Los ojos de Asher brillaron, aunque se entrecerraron al mirar la nueva habilidad pasiva, habilidad y talento que había obtenido.
Habilidad Pasiva:
[ Atracción Siniestra – Tu forma mancillada, ahora infundida con la esencia misma de la Vara Prohibida, emana un aura irresistible de encanto infernal.
Las bellezas tanto demoníacas como radiantes por igual se verán inexorablemente atraídas hacia ti, su mirada fija por el poder corrupto pero prohibido que pulsa a través de tus venas.
Cuanto más miren, más susceptibles se vuelven a tus encantos profanos ]
Talento:
[ Abrazo de Pesadilla – Tu abrazo profano dejará a las doncellas más puras temblando con éxtasis fundidor de almas.

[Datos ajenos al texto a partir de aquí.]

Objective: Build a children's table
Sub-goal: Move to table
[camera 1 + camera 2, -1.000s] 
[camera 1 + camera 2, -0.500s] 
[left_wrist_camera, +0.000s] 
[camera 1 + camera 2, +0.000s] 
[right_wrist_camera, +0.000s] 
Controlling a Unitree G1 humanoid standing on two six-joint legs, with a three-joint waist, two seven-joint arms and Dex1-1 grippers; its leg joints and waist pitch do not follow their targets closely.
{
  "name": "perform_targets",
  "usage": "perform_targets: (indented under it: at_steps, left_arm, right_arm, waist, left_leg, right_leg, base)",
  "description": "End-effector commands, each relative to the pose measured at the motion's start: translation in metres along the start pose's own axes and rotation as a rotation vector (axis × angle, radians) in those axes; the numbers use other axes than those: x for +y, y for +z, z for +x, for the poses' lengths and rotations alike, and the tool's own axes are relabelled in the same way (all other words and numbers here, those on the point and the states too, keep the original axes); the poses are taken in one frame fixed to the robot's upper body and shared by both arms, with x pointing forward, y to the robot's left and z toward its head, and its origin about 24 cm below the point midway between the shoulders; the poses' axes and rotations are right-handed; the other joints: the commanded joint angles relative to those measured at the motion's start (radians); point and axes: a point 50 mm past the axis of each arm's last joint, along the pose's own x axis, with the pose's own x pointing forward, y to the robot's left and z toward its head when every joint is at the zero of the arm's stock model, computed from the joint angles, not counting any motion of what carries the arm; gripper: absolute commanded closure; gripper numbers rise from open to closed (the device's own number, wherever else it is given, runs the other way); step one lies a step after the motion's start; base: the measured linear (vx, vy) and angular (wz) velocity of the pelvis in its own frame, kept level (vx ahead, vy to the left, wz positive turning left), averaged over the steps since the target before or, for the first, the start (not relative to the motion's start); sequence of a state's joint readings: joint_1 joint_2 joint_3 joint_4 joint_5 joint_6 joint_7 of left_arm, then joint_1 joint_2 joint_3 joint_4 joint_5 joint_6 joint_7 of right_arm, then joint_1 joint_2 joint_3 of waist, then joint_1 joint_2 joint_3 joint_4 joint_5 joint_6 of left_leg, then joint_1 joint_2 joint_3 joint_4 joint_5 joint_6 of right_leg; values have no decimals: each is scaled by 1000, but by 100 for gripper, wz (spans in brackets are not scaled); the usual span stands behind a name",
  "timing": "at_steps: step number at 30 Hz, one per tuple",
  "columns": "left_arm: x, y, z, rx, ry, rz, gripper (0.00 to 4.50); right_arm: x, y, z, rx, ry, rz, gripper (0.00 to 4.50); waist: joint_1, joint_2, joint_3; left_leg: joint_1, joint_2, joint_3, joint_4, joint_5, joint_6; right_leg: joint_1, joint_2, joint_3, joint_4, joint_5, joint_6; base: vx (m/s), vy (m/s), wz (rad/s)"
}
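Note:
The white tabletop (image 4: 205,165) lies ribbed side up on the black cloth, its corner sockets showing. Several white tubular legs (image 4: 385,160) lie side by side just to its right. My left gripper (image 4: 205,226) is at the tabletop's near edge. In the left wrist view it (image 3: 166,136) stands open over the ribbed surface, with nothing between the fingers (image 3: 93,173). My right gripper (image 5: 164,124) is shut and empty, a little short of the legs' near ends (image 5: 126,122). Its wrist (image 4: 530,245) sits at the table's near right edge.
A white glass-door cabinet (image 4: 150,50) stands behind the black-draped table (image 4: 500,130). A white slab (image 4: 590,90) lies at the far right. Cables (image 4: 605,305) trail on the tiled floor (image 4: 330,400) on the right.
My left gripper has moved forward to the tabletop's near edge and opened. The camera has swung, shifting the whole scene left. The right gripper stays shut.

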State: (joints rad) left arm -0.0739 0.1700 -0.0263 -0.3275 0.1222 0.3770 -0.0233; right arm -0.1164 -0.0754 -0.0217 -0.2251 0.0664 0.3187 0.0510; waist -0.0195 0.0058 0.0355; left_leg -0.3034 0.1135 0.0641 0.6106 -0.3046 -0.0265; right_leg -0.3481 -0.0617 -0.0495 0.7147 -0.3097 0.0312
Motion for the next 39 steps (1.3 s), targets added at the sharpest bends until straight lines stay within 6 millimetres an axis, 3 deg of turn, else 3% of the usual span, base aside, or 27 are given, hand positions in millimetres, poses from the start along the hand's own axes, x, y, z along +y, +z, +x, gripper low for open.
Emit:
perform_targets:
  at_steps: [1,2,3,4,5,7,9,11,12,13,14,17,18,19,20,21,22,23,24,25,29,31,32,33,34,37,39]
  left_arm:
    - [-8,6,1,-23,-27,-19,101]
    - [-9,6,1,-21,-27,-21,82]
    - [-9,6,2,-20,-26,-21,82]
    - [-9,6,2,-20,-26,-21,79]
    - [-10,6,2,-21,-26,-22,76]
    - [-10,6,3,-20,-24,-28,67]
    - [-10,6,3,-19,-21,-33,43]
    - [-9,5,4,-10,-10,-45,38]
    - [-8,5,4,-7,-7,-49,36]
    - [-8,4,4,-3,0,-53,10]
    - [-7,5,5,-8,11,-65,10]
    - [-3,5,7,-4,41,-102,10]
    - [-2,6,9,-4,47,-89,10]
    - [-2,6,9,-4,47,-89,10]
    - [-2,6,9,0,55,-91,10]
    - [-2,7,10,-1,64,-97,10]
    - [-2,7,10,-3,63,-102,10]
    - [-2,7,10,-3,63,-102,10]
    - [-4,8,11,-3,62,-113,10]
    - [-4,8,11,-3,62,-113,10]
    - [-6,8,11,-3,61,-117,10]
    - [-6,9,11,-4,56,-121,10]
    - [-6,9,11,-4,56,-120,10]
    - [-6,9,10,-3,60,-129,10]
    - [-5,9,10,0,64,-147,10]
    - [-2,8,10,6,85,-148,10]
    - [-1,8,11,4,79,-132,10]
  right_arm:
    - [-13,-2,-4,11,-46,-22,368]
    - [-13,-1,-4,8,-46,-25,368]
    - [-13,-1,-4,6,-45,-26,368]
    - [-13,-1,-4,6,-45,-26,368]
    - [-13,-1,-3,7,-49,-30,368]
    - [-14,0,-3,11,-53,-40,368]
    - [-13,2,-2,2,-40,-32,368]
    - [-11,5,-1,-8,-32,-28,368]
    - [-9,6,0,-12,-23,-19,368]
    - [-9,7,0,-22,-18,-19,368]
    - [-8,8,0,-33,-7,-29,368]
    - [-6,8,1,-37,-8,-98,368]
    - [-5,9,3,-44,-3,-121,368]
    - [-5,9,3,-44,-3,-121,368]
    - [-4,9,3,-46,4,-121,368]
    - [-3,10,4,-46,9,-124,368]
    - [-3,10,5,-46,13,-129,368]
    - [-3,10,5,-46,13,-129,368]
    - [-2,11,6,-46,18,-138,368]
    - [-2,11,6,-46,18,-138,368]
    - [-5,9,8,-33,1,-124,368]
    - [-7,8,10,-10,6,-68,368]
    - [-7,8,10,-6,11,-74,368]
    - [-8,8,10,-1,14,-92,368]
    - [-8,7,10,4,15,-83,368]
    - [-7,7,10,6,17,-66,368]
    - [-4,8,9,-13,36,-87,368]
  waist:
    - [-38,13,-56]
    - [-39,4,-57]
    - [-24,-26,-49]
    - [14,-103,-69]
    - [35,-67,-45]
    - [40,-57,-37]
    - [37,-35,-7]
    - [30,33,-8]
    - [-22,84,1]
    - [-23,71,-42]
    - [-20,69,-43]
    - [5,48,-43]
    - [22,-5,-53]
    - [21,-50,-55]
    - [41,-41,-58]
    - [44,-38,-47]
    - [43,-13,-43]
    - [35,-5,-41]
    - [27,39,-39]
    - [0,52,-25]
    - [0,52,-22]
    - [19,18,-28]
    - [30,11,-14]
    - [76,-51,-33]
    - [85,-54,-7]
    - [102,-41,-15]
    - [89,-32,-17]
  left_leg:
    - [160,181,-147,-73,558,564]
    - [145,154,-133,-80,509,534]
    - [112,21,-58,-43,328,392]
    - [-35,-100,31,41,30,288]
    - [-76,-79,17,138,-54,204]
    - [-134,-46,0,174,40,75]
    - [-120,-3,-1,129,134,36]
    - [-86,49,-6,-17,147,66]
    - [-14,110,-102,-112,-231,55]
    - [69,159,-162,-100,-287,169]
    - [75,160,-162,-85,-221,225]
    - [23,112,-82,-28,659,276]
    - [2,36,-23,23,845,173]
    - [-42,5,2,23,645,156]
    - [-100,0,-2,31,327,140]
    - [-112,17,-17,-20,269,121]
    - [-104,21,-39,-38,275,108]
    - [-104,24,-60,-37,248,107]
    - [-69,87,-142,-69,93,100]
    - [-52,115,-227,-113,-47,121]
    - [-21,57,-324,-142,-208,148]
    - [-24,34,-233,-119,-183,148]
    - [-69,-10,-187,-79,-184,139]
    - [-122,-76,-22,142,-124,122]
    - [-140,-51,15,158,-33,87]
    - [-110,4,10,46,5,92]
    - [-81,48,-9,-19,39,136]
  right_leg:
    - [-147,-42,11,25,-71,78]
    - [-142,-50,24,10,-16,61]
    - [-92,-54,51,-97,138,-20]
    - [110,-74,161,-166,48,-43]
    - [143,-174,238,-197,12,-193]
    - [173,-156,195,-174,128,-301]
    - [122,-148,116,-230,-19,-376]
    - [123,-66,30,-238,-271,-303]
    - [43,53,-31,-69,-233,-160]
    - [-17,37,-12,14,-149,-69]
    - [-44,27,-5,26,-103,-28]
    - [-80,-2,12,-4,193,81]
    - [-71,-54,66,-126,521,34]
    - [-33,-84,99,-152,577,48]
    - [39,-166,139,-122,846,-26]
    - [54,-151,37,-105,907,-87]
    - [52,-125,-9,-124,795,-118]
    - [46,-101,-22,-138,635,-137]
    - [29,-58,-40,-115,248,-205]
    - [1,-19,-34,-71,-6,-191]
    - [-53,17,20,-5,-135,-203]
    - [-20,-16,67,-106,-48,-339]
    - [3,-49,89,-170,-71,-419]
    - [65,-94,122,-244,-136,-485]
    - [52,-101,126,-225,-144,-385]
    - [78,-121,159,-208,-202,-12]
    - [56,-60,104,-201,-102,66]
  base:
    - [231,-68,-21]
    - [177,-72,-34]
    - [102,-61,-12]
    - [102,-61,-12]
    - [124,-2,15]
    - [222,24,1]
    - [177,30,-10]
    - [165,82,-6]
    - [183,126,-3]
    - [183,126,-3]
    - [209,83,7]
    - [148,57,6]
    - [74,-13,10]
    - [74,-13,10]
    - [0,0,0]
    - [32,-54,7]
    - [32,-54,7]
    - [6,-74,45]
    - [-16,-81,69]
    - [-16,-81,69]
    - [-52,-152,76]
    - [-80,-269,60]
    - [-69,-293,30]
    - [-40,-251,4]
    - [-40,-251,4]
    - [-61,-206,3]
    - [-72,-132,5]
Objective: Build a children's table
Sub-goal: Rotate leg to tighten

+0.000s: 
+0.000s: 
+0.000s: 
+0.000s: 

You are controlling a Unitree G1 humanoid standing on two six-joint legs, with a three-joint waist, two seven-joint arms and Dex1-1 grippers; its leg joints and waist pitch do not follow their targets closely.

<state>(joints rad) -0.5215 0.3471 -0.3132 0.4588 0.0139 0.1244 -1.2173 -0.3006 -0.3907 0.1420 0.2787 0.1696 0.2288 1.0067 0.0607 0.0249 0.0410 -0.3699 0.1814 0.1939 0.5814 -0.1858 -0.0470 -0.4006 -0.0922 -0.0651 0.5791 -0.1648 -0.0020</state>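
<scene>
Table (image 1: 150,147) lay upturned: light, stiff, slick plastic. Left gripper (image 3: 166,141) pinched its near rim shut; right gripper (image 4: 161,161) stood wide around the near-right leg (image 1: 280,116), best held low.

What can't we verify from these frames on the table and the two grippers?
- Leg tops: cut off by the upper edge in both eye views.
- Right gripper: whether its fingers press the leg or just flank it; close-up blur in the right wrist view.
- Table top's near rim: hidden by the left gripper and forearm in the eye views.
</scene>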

Al asestar un “golpe crítico”, drenarás el 5% de tus estadísticas de las suyas, imbuyendo tu vara inmortal con poder extra y alimentando sus deseos carnales (0/25) ]
Habilidad:
[ Oleada de Pesadilla – Canaliza el poder manchado dentro de tu Espada de Pesadilla, liberando un torrente de energía prohibida.
Puedes almacenar hasta un 100% de tu STR y DEX como poder extra, que puedes liberar a tu discreción.
Cuanto más poder liberes de una vez, más peligrosos serán los efectos secundarios (0/35) (Costo: 750 PM/HP por 1%) (Tiempo de enfriamiento: 10 minutos) (Tiempo de lanzamiento: 1 segundo por 1%) (0/25) ]
—Asher parpadeó incrédulo, sorprendido por lo ridículamente poderosas que eran las habilidades.
Pero…
¿a qué tipo de efectos secundarios se referían?